Work required =
From the listing below, retype exactly the line holding "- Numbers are", the line holding "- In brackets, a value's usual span", and the lines between them; skip everything else.
=====
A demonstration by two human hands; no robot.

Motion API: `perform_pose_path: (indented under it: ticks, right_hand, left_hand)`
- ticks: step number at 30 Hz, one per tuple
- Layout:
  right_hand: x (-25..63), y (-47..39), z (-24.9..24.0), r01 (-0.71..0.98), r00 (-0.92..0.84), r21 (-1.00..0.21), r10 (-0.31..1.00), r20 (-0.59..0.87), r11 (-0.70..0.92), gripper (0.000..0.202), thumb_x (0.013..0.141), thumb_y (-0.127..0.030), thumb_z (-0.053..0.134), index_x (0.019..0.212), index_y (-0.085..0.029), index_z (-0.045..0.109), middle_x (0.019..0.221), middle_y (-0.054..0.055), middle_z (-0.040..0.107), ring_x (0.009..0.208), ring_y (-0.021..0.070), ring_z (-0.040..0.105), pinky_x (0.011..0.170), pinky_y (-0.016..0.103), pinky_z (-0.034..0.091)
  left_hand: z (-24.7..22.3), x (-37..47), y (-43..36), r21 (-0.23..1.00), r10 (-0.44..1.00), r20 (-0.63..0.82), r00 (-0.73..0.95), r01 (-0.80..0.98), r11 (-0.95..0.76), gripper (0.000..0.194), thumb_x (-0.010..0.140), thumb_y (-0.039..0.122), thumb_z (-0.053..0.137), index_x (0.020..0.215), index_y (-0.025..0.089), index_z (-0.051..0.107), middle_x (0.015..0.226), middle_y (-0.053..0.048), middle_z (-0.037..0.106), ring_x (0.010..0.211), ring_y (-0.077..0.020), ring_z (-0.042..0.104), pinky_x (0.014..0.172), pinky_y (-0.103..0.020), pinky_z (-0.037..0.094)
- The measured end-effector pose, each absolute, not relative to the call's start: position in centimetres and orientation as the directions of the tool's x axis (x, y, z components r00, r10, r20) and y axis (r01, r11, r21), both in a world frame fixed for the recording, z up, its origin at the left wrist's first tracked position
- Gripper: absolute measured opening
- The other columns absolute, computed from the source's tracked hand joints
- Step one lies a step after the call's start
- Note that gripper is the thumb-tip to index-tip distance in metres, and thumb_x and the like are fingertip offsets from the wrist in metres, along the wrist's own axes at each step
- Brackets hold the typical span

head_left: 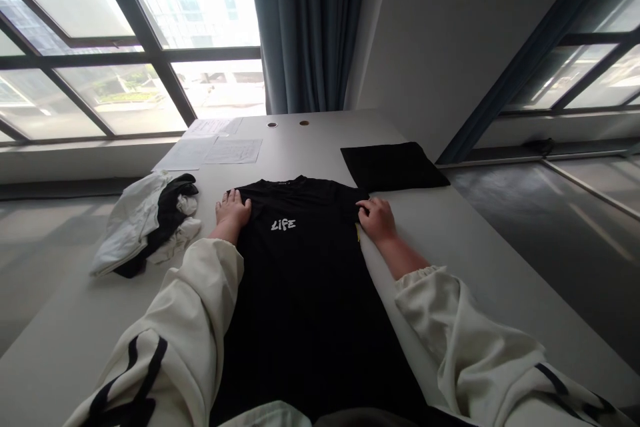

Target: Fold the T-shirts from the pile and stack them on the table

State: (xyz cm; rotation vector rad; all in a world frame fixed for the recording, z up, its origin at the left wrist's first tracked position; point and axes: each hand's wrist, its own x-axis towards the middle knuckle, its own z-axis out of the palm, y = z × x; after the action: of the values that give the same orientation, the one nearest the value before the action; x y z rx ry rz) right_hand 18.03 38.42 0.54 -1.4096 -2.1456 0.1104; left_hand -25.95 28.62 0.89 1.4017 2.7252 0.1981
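Note:
A black T-shirt with white "LIFE" lettering lies spread out on the white table, its collar at the far end and its hem towards my body. My left hand rests flat on the sleeve at the left, fingers stretched out. At the opposite sleeve, my right hand has its fingers curled and pinched on the sleeve's edge. A small yellow bit shows beside the shirt just under that sleeve.
To the left is a heap of white and black clothes. Papers lie at the far left of the table. A folded black cloth sits at the far right. Behind are windows and a blue curtain.

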Motion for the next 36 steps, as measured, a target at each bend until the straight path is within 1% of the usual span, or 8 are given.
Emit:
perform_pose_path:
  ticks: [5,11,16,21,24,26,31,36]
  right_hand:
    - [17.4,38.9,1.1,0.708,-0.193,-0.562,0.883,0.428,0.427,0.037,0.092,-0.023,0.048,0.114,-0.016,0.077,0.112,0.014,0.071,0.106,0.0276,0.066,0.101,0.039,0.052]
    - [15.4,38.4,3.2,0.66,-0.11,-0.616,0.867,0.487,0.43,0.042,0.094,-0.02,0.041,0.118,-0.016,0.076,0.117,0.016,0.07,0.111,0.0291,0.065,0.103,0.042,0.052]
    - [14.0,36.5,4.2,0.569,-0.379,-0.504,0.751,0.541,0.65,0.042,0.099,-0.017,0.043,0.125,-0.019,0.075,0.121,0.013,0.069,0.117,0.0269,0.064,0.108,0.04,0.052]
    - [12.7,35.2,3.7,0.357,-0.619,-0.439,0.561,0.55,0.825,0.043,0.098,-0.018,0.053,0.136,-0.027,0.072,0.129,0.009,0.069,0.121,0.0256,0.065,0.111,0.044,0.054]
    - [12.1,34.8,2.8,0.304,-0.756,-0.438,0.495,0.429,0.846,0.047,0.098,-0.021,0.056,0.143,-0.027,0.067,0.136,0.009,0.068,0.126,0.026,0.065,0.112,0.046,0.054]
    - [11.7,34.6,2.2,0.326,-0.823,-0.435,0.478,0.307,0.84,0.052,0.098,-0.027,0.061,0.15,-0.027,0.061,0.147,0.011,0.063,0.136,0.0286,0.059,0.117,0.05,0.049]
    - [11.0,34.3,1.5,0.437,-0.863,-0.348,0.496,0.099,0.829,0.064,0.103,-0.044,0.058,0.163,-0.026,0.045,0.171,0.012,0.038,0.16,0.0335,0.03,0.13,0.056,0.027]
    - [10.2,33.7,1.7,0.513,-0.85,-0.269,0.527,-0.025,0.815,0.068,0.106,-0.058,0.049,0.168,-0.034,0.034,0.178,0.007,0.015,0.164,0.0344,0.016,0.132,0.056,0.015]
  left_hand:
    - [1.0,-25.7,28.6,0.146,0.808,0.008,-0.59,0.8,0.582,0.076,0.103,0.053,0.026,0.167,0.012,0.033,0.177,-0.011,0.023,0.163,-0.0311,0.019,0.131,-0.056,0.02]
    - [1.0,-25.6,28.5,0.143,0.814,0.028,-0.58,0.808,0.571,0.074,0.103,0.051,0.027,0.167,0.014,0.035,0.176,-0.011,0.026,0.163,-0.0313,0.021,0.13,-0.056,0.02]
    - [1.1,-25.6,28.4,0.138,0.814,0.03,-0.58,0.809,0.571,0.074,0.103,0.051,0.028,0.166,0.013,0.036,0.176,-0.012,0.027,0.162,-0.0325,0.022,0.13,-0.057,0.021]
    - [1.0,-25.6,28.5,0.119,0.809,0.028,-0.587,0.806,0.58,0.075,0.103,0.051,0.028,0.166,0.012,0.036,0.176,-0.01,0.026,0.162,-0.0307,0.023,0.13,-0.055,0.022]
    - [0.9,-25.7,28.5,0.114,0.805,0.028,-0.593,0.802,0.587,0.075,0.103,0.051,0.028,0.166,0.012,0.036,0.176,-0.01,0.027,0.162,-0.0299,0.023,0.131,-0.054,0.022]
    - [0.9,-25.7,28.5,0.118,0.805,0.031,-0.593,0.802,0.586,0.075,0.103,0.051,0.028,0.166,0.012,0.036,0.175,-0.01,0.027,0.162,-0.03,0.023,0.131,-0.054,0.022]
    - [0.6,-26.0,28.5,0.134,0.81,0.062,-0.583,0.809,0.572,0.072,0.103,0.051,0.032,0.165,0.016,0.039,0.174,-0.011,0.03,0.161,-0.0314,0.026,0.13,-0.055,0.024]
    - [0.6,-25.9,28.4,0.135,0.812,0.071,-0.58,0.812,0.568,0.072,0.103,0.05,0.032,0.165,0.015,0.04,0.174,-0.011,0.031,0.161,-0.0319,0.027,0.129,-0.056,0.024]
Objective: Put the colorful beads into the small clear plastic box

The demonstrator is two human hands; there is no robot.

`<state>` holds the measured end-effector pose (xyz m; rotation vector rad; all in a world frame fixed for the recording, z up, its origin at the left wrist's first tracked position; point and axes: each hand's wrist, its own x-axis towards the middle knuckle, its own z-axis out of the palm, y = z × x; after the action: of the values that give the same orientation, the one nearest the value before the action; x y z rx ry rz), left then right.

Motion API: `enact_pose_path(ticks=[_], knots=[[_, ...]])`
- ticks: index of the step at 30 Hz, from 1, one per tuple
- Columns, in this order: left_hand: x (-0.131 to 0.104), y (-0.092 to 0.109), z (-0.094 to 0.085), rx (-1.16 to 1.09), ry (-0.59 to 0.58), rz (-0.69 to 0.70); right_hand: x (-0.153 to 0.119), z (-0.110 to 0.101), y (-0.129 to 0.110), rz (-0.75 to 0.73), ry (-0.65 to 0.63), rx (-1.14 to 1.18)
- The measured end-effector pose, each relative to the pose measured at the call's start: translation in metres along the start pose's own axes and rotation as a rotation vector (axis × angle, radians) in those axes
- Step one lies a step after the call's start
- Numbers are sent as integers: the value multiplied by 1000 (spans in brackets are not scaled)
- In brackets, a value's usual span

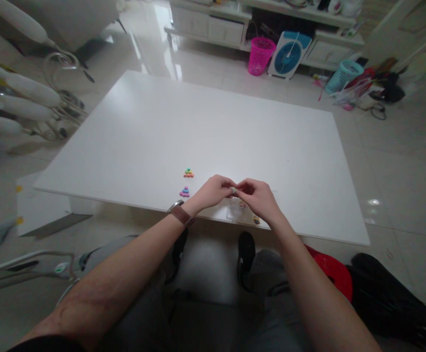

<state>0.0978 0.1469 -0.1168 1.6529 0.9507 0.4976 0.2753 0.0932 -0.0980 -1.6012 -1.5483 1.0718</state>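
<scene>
Both hands meet above the near edge of the white table (235,127). Between their fingertips is a small pale, roundish piece (234,191), too small to name. My left hand (216,189), with a brown-strapped watch at its wrist, pinches it from the left. My right hand (259,195) has its fingers closed on its right side. Beneath the hands lies a clear, flat plastic container (235,213), partly hidden, with small reddish bits inside. A tiny yellow and dark blue item (257,220) is by the right wrist.
Left of the hands sit two little stacked clusters, one green, yellow and orange (188,173), one pink, blue and purple (184,191). Beyond the table are a pink basket (261,56), a blue and white fan (289,55) and a teal basket (344,76).
</scene>
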Motion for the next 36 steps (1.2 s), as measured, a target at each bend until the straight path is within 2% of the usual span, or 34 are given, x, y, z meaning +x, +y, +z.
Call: enact_pose_path(ticks=[9, 17, 31, 36], knots=[[3, -5, 3, -171, 30, -22, 2, 1, 2, -27, 52, 72], [2, -3, 4, -282, 40, -67, 0, 1, -3, -1, 26, 112], [0, 0, 9, -362, -1, -167, 0, 1, 1, 3, 56, -9], [-2, 0, 10, -333, -39, -145, 1, 1, 2, 11, 62, -88]])
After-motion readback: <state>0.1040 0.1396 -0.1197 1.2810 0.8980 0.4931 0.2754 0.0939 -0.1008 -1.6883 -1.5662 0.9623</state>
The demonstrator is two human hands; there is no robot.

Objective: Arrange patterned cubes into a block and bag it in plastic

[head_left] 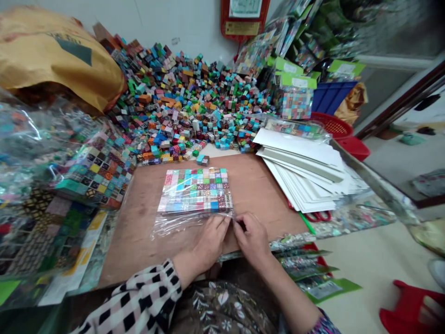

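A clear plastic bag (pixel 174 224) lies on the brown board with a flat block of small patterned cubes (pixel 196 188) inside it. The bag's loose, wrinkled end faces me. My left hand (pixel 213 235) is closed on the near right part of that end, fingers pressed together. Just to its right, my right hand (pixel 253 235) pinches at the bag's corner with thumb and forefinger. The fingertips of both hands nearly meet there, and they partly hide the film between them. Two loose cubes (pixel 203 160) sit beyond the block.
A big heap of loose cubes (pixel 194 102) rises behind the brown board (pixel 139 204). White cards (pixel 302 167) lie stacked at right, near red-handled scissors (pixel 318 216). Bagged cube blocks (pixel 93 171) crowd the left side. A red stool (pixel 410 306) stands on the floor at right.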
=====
Task answer =
- Numbers are sent as integers: the value multiplied by 1000 (spans in brackets are not scaled)
- In brackets, a value's usual span

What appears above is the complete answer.